A couple of months before leaving our west coast hometown with packs on our backs – and our thumbs in the air to hitchhike to New York for ship passage to England – we bid adieu to our friends through a succession of parties. One such gathering was around Easter, where I happened across a high school acquaintance. Her name was Allison, a bright girl whom I’d respected, but who would probably never win a beauty contest, and to whom I’d responded only in a Platonic way when her eyes had twinkled at me while we’d been classmates in high school. In 1961 she was attending an east coast women’s college and had returned home with another girl whose parents were traveling, to stay for a week – what now is called “Spring Break.” While the parents were away, of course, the girls threw a wild party.

Before the night was over, I’d grappled with the moaning, half-drunk Allison and – at the end of a dark hallway – we’d rutted joyfully atop a wrought-iron table capped with travertine marble. Her reputation had always been that of a good sport – and she was, I was convinced when I left the party – since the frigid temperature of the stone tabletop couldn’t have been very comfortable against the warm, silky skin of her soft, fleshy, bottom as we’d coupled like rabbits. She’d really put her heart into it, as well as her ass. I remember also that at some time during the evening she’d said that her younger sister, Melinda, or “Lindy,” would be studying in France for the next year, and that I should look her up.
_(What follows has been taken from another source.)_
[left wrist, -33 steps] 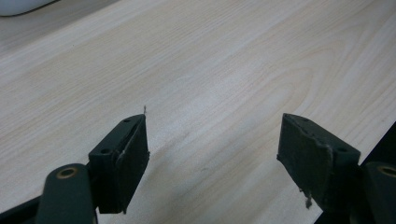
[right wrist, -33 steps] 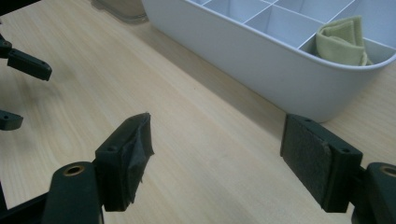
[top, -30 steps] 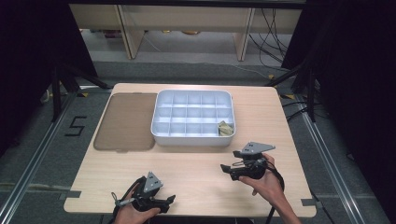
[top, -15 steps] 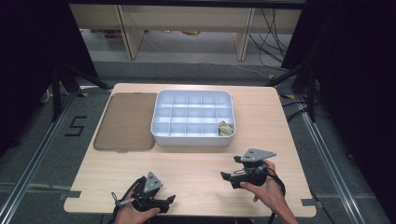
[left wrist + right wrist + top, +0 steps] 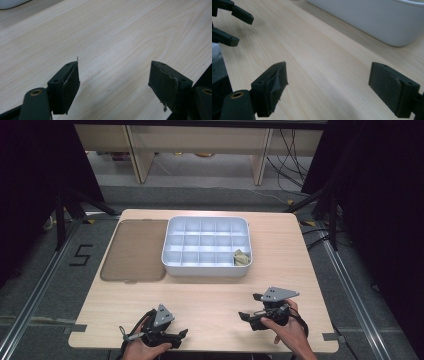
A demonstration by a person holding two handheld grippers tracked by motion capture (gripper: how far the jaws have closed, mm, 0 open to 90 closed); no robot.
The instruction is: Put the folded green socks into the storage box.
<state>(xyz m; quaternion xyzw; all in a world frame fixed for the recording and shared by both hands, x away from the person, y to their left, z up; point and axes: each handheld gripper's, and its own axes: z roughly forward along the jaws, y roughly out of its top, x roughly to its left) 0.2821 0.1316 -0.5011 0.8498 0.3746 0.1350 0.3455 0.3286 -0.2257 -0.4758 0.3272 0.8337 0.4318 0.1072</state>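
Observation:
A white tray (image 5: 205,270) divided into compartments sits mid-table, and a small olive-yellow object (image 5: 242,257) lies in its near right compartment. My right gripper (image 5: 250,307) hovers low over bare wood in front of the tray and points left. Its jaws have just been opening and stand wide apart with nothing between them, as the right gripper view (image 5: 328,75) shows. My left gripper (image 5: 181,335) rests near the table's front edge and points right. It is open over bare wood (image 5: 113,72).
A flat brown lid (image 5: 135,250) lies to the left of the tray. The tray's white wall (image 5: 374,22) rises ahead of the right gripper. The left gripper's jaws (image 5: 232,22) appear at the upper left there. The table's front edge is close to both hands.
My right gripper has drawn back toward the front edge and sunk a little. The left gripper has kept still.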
I’d seen Lindy once at an overnight slumber party given by my younger sister and had been very impressed by her cuteness and high energy. I also knew of her reputation of being much more a party girl than her elder sister. Of course our social paths never crossed. High school girls were off limits to mature college guys – which I considered myself – so I’d never pursued her.
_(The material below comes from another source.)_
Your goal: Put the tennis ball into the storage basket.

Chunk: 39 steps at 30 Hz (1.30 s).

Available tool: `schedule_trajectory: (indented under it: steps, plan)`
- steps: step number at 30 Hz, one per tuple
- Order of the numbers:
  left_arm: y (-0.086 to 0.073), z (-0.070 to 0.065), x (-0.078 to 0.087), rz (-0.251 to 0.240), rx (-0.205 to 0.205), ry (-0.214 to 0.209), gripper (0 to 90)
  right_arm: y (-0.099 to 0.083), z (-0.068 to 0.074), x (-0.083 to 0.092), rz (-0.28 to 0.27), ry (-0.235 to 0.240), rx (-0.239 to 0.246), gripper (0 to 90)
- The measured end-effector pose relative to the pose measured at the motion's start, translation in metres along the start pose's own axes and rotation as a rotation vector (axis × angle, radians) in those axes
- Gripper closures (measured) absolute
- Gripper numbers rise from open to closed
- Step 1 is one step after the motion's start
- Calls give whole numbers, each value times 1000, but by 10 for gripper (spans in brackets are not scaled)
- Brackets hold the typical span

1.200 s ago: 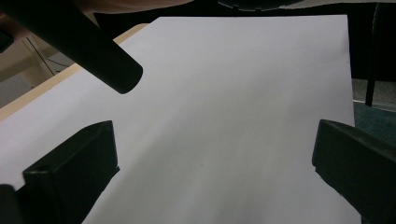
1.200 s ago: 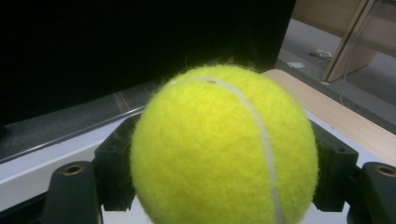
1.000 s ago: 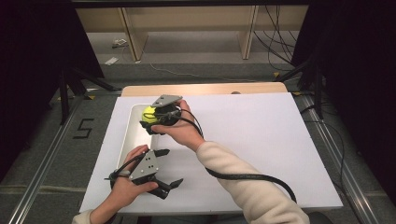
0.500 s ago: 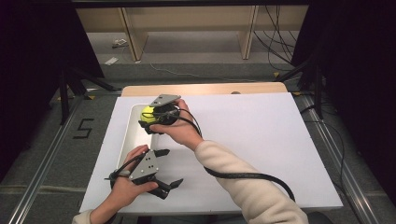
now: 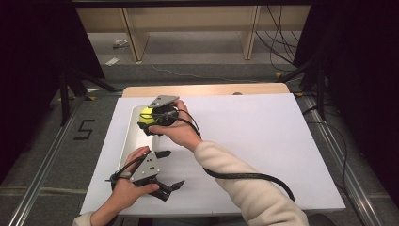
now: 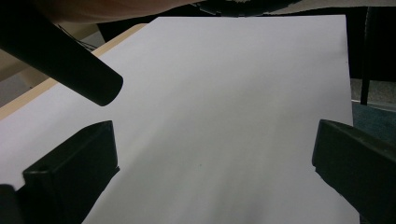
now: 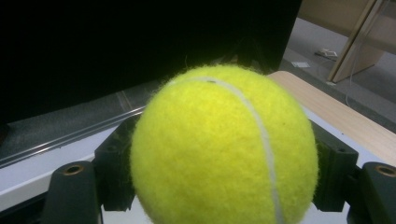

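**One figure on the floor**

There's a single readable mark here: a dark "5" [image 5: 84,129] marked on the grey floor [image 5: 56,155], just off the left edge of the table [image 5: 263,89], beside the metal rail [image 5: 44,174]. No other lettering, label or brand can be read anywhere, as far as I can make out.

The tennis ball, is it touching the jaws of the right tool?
Touching. The right gripper view shows the tennis ball pressed between both black jaws of the right tool.

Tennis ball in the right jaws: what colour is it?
Bright yellow-green tennis ball with a curved white seam, clearest in the right gripper view.
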<state>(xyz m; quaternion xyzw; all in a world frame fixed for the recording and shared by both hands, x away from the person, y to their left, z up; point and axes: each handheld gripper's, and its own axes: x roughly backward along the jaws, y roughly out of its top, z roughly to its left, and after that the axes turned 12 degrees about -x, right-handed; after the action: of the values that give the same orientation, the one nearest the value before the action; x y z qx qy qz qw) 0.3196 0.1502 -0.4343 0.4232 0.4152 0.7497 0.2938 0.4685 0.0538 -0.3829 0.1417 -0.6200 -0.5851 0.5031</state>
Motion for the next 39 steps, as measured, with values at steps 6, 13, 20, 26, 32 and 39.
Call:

Six weeks later, after a month of thumbing through England and Scotland, I arrived in France with my buddy, Bill. Paris was to be our base of operations while traveling by rail for several months. After arranging to rent a cheap room by-the-night from a woman who worked at the U.S. Embassy, we picked up our mail at the American Express office. I was surprised to see that Allison’s sister Lindy had written me of her whereabouts, since I hardly knew her. Of course I was only 21 years old, and still ignorant of the marvelous communicative webs that women could weave.